### What to produce
The entries follow. Print each one exactly.

### Data entries
# # # #

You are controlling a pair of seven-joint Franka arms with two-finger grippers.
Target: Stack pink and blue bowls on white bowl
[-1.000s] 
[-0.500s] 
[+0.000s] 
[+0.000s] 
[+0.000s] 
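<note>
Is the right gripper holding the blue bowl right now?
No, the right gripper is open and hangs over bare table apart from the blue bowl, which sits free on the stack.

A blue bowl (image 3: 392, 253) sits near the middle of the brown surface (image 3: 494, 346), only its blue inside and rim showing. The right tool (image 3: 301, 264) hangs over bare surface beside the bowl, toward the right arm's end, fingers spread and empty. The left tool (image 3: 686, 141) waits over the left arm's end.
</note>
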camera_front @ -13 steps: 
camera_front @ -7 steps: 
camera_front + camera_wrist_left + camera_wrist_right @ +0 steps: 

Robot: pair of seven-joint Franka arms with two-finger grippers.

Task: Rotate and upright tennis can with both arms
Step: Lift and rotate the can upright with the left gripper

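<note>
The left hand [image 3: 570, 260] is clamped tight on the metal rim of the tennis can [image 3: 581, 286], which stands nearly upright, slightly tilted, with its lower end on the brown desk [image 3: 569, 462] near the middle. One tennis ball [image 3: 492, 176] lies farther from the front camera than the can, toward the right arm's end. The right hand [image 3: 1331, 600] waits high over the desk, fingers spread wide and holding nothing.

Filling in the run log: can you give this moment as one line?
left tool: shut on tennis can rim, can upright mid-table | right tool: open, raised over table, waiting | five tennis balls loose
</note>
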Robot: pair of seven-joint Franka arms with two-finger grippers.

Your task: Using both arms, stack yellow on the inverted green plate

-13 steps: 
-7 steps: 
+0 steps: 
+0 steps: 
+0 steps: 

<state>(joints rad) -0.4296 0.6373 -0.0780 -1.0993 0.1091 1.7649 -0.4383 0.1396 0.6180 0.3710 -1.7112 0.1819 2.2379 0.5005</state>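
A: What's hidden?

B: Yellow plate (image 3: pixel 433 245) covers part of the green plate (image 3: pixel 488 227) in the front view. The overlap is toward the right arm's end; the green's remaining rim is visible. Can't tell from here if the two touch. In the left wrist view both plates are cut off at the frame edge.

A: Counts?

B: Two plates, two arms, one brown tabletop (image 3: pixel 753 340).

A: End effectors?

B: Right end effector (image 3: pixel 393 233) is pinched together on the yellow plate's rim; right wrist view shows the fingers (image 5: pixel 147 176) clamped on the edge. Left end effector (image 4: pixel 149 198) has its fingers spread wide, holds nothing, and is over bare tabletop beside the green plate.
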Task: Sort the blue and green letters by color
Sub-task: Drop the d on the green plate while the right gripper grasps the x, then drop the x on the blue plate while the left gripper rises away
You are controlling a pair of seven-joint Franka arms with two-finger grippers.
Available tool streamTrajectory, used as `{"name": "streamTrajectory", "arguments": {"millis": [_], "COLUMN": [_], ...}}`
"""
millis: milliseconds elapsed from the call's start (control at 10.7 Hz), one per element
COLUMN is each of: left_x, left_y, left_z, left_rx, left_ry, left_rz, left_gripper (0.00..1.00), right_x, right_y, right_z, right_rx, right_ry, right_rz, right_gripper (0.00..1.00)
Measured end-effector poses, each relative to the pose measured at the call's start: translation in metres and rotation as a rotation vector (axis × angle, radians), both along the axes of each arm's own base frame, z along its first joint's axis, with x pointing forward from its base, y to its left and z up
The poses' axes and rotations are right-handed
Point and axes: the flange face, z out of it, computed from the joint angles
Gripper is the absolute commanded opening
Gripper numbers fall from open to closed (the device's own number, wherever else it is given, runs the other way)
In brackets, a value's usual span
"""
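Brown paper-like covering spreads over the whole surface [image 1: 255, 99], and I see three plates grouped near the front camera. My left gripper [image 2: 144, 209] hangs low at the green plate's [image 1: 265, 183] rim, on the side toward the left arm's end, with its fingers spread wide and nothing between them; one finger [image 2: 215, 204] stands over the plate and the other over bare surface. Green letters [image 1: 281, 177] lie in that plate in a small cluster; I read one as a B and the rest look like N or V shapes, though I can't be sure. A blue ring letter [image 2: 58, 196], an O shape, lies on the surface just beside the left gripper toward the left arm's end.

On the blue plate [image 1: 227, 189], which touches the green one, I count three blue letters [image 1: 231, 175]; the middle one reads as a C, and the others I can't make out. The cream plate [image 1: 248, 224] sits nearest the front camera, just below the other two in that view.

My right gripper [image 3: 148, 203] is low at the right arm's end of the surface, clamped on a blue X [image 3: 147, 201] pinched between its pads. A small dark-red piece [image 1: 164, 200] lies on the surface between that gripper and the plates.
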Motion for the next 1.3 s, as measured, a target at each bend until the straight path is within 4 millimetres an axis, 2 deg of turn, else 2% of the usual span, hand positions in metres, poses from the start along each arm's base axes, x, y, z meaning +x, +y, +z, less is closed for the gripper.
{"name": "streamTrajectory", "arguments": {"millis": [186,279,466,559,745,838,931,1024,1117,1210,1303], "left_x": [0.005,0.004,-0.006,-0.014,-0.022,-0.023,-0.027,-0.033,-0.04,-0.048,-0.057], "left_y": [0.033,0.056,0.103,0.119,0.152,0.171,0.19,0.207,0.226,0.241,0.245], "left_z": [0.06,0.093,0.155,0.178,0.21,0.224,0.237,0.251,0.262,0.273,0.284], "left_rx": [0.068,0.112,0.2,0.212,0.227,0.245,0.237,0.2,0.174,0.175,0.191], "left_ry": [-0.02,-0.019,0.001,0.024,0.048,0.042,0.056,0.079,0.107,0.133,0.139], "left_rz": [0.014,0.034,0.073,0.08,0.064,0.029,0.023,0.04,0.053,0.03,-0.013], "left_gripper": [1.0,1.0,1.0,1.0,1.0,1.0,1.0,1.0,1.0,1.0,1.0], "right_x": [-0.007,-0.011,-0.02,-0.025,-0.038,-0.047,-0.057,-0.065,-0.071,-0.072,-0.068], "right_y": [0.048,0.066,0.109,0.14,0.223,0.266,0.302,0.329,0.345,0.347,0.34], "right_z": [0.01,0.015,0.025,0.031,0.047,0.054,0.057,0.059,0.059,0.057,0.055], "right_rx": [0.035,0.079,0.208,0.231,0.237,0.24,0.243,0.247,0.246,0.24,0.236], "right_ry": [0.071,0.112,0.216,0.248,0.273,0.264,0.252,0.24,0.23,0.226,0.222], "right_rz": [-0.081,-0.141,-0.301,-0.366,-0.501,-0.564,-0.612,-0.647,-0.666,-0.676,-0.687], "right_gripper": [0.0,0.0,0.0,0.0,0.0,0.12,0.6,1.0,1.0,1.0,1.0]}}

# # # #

### Solution to this exercise
You are controlling a pair of seven-joint Franka arms with two-finger grippers.
Target: Stack pink and blue bowls on white bowl
[-1.000s] 
[-0.500s] 
[+0.000s] 
[+0.000s] 
[+0.000s] 
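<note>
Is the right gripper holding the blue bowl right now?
No, the right gripper is open and hangs over bare table apart from the blue bowl, which sits free on the stack.

A blue bowl (image 3: 392, 253) sits near the middle of the brown surface (image 3: 494, 346), only its blue inside and rim showing. The right tool (image 3: 301, 264) hangs over bare surface beside the bowl, toward the right arm's end, fingers spread and empty. The left tool (image 3: 686, 141) waits over the left arm's end.
</note>
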camera_front @ -13 steps: 
camera_front @ -7 steps: 
camera_front + camera_wrist_left + camera_wrist_right @ +0 steps: 

Robot: pair of seven-joint Franka arms with two-finger grippers.

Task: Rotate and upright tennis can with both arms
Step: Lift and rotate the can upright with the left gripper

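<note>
The left hand [image 3: 570, 260] is clamped tight on the metal rim of the tennis can [image 3: 581, 286], which stands nearly upright, slightly tilted, with its lower end on the brown desk [image 3: 569, 462] near the middle. One tennis ball [image 3: 492, 176] lies farther from the front camera than the can, toward the right arm's end. The right hand [image 3: 1331, 600] waits high over the desk, fingers spread wide and holding nothing.

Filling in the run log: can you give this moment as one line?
left tool: shut on tennis can rim, can upright mid-table | right tool: open, raised over table, waiting | five tennis balls loose
</note>
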Robot: pair of seven-joint Franka arms with two-finger grippers.

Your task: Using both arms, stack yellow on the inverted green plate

-13 steps: 
-7 steps: 
+0 steps: 
+0 steps: 
+0 steps: 

<state>(joints rad) -0.4296 0.6373 -0.0780 -1.0993 0.1091 1.7649 -0.4383 0.1396 0.6180 0.3710 -1.7112 0.1819 2.2379 0.5005</state>
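A: What's hidden?

B: Yellow plate (image 3: pixel 433 245) covers part of the green plate (image 3: pixel 488 227) in the front view. The overlap is toward the right arm's end; the green's remaining rim is visible. Can't tell from here if the two touch. In the left wrist view both plates are cut off at the frame edge.

A: Counts?

B: Two plates, two arms, one brown tabletop (image 3: pixel 753 340).

A: End effectors?

B: Right end effector (image 3: pixel 393 233) is pinched together on the yellow plate's rim; right wrist view shows the fingers (image 5: pixel 147 176) clamped on the edge. Left end effector (image 4: pixel 149 198) has its fingers spread wide, holds nothing, and is over bare tabletop beside the green plate.
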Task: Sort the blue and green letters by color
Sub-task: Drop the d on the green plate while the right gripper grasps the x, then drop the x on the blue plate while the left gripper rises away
You are controlling a pair of seven-joint Franka arms with two-finger grippers.
Available tool streamTrajectory, used as `{"name": "streamTrajectory", "arguments": {"millis": [_], "COLUMN": [_], ...}}`
"""
millis: milliseconds elapsed from the call's start (control at 10.7 Hz), one per element
COLUMN is each of: left_x, left_y, left_z, left_rx, left_ry, left_rz, left_gripper (0.00..1.00), right_x, right_y, right_z, right_rx, right_ry, right_rz, right_gripper (0.00..1.00)
Measured end-effector poses, each relative to the pose measured at the call's start: translation in metres and rotation as a rotation vector (axis × angle, radians), both along the axes of each arm's own base frame, z along its first joint's axis, with x pointing forward from its base, y to its left and z up
The poses' axes and rotations are right-handed
Point and axes: the flange face, z out of it, computed from the joint angles
Gripper is the absolute commanded opening
Gripper numbers fall from open to closed (the device's own number, wherever else it is given, runs the other way)
In brackets, a value's usual span
"""
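Brown paper-like covering spreads over the whole surface [image 1: 255, 99], and I see three plates grouped near the front camera. My left gripper [image 2: 144, 209] hangs low at the green plate's [image 1: 265, 183] rim, on the side toward the left arm's end, with its fingers spread wide and nothing between them; one finger [image 2: 215, 204] stands over the plate and the other over bare surface. Green letters [image 1: 281, 177] lie in that plate in a small cluster; I read one as a B and the rest look like N or V shapes, though I can't be sure. A blue ring letter [image 2: 58, 196], an O shape, lies on the surface just beside the left gripper toward the left arm's end.

On the blue plate [image 1: 227, 189], which touches the green one, I count three blue letters [image 1: 231, 175]; the middle one reads as a C, and the others I can't make out. The cream plate [image 1: 248, 224] sits nearest the front camera, just below the other two in that view.

My right gripper [image 3: 148, 203] is low at the right arm's end of the surface, clamped on a blue X [image 3: 147, 201] pinched between its pads. A small dark-red piece [image 1: 164, 200] lies on the surface between that gripper and the plates.
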Motion for the next 1.3 s, as measured, a target at each bend until the straight path is within 4 millimetres an axis, 2 deg of turn, else 2% of the usual span, hand positions in metres, poses from the start along each arm's base axes, x, y, z meaning +x, +y, +z, less is closed for the gripper.
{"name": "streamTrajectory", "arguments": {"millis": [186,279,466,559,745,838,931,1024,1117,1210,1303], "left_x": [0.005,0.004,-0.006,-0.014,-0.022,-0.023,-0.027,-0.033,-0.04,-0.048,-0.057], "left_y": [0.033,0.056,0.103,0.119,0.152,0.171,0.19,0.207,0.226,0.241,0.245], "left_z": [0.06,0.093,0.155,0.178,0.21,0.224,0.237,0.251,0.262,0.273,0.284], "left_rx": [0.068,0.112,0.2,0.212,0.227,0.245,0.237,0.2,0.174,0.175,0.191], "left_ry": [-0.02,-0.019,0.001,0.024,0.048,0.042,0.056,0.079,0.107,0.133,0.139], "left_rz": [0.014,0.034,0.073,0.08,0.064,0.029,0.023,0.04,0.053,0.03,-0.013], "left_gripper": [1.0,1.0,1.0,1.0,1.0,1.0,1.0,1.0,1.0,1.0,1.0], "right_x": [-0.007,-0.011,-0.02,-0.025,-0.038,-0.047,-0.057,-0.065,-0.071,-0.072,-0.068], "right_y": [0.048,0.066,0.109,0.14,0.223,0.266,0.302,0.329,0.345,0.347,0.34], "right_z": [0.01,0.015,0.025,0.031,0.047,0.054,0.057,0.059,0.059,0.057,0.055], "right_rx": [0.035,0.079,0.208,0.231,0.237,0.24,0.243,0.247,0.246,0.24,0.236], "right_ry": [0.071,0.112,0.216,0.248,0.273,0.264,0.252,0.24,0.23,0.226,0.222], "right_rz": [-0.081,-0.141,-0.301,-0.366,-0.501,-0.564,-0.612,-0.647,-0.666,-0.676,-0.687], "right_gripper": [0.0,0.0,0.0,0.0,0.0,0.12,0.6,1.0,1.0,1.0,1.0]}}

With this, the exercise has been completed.